Starring Kiernan Shipka and Hailee Steinfeld (english dub)

​Review by Jon Kissel
Picture

​Studio Ghibli revels in spirits and elemental gods and cat buses, but shallowly buried beneath the fantastical elements is often some childhood insecurity that any viewer, young or old, can grab onto.  Their latest, and potentially final, film, When Marnie Was There pulls back on the mystical elements and leans heavily into pre-teen angst.  At the center of the film is an achingly affecting question: can a miserable child find her way to happiness?  
The main character of Anna, played by Hailee Steinfeld in the English dub, begins the film watching her peers play, while her inner monologue is so full of self-doubt and loneliness that it brings on a panic attack.  Her foster mother, unsure of how else to perk up her melancholy charge, sends Anna to a seaside town to live with her rural relatives.  The change of scenery is ineffective at first, but Anna is drawn to an empty beach house, to the point that she dreams about it and the blond girl that she imagines lives there.  A boat ride out to the house reveals that her dreams are invading real life, as the girl, named Marnie (Kiernan Shipka), does live there and is immediately friendly with Anna.  Marnie puts tiny cracks in Anna's shell, and the impression is that she is Anna's first friend.  However, the possibility that Marnie is a figment of Anna's imagination is a frequent concern, as the girl's solitude may have broken something in her brain.
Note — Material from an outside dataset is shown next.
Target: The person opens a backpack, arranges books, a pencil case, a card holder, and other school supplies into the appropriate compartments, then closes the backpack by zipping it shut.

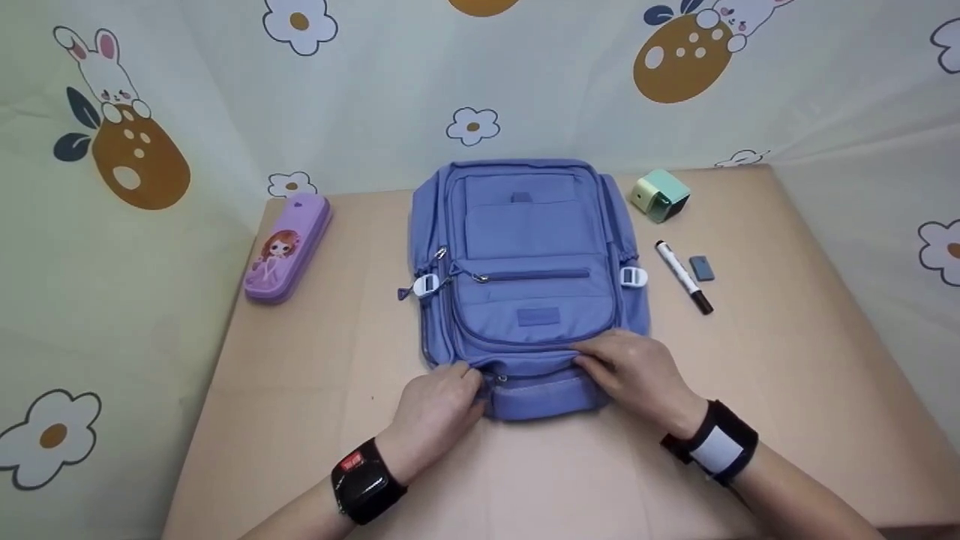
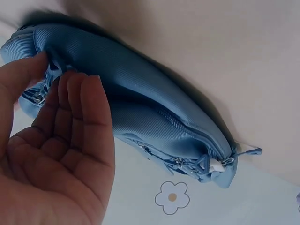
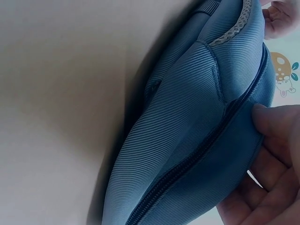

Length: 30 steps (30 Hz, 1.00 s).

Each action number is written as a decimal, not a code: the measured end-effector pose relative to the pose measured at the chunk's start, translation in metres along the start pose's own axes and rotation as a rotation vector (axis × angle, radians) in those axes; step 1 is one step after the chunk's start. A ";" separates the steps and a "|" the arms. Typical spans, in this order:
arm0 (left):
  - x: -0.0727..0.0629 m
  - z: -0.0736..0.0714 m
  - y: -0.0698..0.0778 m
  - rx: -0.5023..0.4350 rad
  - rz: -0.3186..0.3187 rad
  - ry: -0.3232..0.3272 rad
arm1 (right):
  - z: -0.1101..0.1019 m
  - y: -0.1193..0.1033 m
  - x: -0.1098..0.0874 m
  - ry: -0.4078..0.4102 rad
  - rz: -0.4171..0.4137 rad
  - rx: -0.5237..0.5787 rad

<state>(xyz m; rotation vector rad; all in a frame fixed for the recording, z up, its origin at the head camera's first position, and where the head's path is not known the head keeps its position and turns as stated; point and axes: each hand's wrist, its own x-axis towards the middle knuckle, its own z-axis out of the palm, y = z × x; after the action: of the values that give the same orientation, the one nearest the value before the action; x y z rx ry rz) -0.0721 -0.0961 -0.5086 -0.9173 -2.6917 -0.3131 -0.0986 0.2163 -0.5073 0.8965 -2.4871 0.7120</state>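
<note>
A blue backpack [image 1: 536, 232] lies front side up in the middle of the table, its bottom end towards me. At its lower left corner my left hand [image 1: 439, 401] pinches a small blue piece of the bag between thumb and fingertips. The left wrist view shows this left hand [image 2: 70, 140] beside metal zipper parts [image 2: 37, 97]. My right hand [image 1: 645, 375] grips the fabric at the lower right edge. Seen from the right wrist, the thumb of the right hand [image 3: 276, 173] presses the blue cloth beside a dark zipper [image 3: 187, 161], with the fingers curled behind it.
To the left lies a purple pencil case [image 1: 289, 251] with a doll picture. Right of the bag are a green sharpener-like box [image 1: 661, 195], a white marker with dark ends [image 1: 682, 275] and a small grey-blue eraser-like block [image 1: 701, 268]. A patterned cloth [image 1: 375, 97] hangs behind the table.
</note>
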 end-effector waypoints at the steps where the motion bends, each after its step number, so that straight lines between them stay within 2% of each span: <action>1: 0.000 0.001 0.000 -0.003 -0.003 0.011 | 0.000 0.000 0.000 -0.002 0.000 -0.002; 6: -0.002 0.001 -0.001 -0.063 -0.010 0.028 | 0.001 -0.001 0.000 -0.013 -0.018 0.011; 14: -0.003 -0.002 -0.006 -0.129 0.056 0.022 | 0.007 -0.004 0.003 -0.046 -0.107 0.065; 21: -0.004 -0.007 -0.008 -0.136 0.061 0.027 | 0.011 -0.005 0.007 -0.041 -0.066 0.002; 30: -0.006 -0.022 -0.021 -0.146 0.009 -0.047 | 0.010 -0.006 0.009 -0.072 -0.031 -0.004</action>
<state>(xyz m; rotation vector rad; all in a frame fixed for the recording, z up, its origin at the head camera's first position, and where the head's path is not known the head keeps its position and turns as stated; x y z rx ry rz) -0.0765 -0.1221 -0.4920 -0.9894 -2.7361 -0.4974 -0.1032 0.2028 -0.5084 0.9740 -2.5301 0.6760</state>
Directed by Ghibli veteran Hiromasa Yonebayashi instead of studio founder and icon Hayao Miyazaki, When Marnie Was There might lack the incredible designs found in something like Spirited Away but it's telling a smaller story.  Anna's problems are so internal that a belching sea dragon would not have worked at all, and those problems are fully realized by the writing and Steinfeld's plaintive performance.  Anna's pain reaches out of the screen and grabs the viewer's heart, as empathetic as anything Ghibli's ever done.  The film's central question, stated earlier, is primal, as many adults can remember childhood alienation, and the swirling cycle of doubt and social fear that emanates from it.  Just as Yonebayashi expertly communicates Anna's problems, so too does he get across the exhilaration of seeing what might be that alienation's end.  Anna is skeptical initially, as dashed hope would be just as bad as continued misery, but she gradually gives herself over to Marnie's effervescence, which opens her up for other potential friendships that lack the temporal iffiness of Marnie herself.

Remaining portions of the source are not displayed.